*** Provided data Section Begins ***

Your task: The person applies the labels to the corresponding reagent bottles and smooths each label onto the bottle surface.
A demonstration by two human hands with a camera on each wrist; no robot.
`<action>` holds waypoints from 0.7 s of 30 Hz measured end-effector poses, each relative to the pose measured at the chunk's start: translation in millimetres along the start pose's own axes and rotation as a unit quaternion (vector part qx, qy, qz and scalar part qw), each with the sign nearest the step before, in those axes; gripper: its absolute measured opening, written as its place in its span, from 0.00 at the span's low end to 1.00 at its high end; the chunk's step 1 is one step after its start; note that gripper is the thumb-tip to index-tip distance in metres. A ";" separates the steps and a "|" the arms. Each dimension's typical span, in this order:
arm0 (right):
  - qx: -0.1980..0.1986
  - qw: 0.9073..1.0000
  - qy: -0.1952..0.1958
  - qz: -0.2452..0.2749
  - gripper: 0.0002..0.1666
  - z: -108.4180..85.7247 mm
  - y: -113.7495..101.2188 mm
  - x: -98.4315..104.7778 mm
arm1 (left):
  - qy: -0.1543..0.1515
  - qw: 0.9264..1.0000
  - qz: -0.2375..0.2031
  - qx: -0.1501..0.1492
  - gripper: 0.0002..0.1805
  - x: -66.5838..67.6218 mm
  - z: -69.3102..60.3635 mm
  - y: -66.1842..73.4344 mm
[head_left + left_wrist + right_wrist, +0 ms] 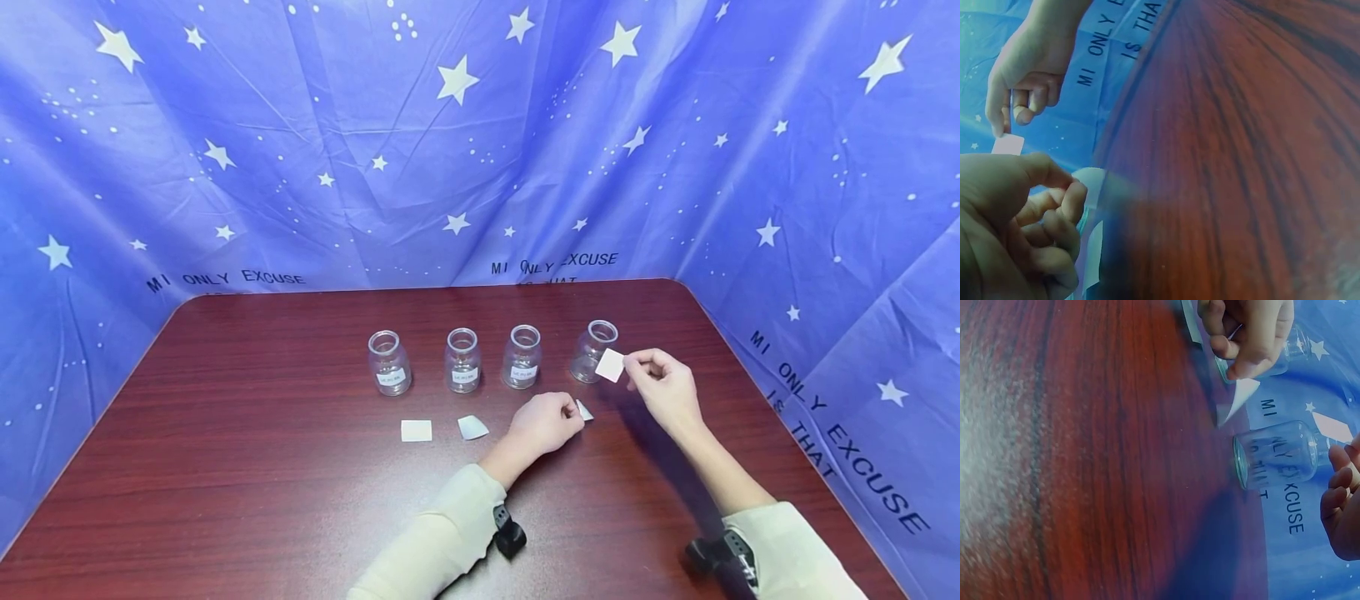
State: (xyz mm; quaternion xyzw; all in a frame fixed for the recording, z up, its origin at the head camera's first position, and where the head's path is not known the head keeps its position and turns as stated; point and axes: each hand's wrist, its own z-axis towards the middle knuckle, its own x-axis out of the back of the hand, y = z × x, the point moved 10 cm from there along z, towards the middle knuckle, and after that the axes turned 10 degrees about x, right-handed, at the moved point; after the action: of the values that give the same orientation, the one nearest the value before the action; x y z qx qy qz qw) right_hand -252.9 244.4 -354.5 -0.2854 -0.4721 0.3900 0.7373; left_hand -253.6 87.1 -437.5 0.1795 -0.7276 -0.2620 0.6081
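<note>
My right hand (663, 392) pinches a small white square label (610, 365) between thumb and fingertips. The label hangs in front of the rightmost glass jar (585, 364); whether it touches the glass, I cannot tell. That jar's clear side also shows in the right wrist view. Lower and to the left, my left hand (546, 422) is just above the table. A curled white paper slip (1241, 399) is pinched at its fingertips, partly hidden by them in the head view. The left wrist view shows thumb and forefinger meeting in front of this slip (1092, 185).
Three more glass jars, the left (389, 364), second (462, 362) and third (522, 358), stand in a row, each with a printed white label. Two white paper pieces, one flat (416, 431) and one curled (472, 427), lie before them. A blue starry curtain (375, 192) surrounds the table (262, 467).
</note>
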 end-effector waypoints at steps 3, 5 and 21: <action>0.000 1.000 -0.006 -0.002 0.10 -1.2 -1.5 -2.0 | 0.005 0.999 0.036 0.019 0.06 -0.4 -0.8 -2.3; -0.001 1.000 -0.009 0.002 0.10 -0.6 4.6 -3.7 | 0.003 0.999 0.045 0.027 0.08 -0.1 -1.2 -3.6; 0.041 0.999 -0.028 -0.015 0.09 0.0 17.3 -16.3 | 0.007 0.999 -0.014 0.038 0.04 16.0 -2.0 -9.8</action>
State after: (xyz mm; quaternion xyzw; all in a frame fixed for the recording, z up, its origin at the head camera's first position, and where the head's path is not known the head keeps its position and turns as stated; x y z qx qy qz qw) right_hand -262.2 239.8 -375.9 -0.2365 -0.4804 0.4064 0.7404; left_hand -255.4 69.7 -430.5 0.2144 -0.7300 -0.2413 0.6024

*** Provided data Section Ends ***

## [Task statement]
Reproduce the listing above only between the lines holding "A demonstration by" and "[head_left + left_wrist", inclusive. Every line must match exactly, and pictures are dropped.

## [Your solution]
A demonstration by two human hands with a camera on each wrist; no robot.
`<action>` holds waypoints from 0.7 s of 30 Hz measured end-effector poses, each relative to the pose measured at the chunk's start: translation in millimetres along the start pose's own axes and rotation as a unit quaternion (vector part qx, qy, qz and scalar part qw), each with the sign nearest the step before, in those axes; gripper: its absolute measured opening, written as its place in its span, from 0.00 at the span's low end to 1.00 at its high end; the chunk's step 1 is one step after its start; note that gripper is the thumb-tip to index-tip distance in metres. A ";" separates the steps and a "|" the arms. Each dimension's typical span, in this order:
arm0 (right):
  - qx: -0.1980..0.1986
  - qw: 0.9073..1.0000
  - qy: -0.1952..0.1958
  - qz: -0.2452..0.2749
  - gripper: 0.0002..0.1666
  - z: -108.4180..85.7247 mm
  - y: -113.7495..101.2188 mm
  - x: -98.4315..104.7778 mm
arm1 (left):
  - qy: -0.1543..0.1515
  - qw: 0.9264..1.0000
  - qz: -0.2375..0.2031
  - qx: -0.1501..0.1492
  - gripper: 0.0002..0.1805
  - x: -66.5838..67.6218 mm
  - z: -69.3102..60.3635 mm
  - y: -66.1842..73.4344 mm
[head_left + left_wrist + right_wrist, +0 ms] 

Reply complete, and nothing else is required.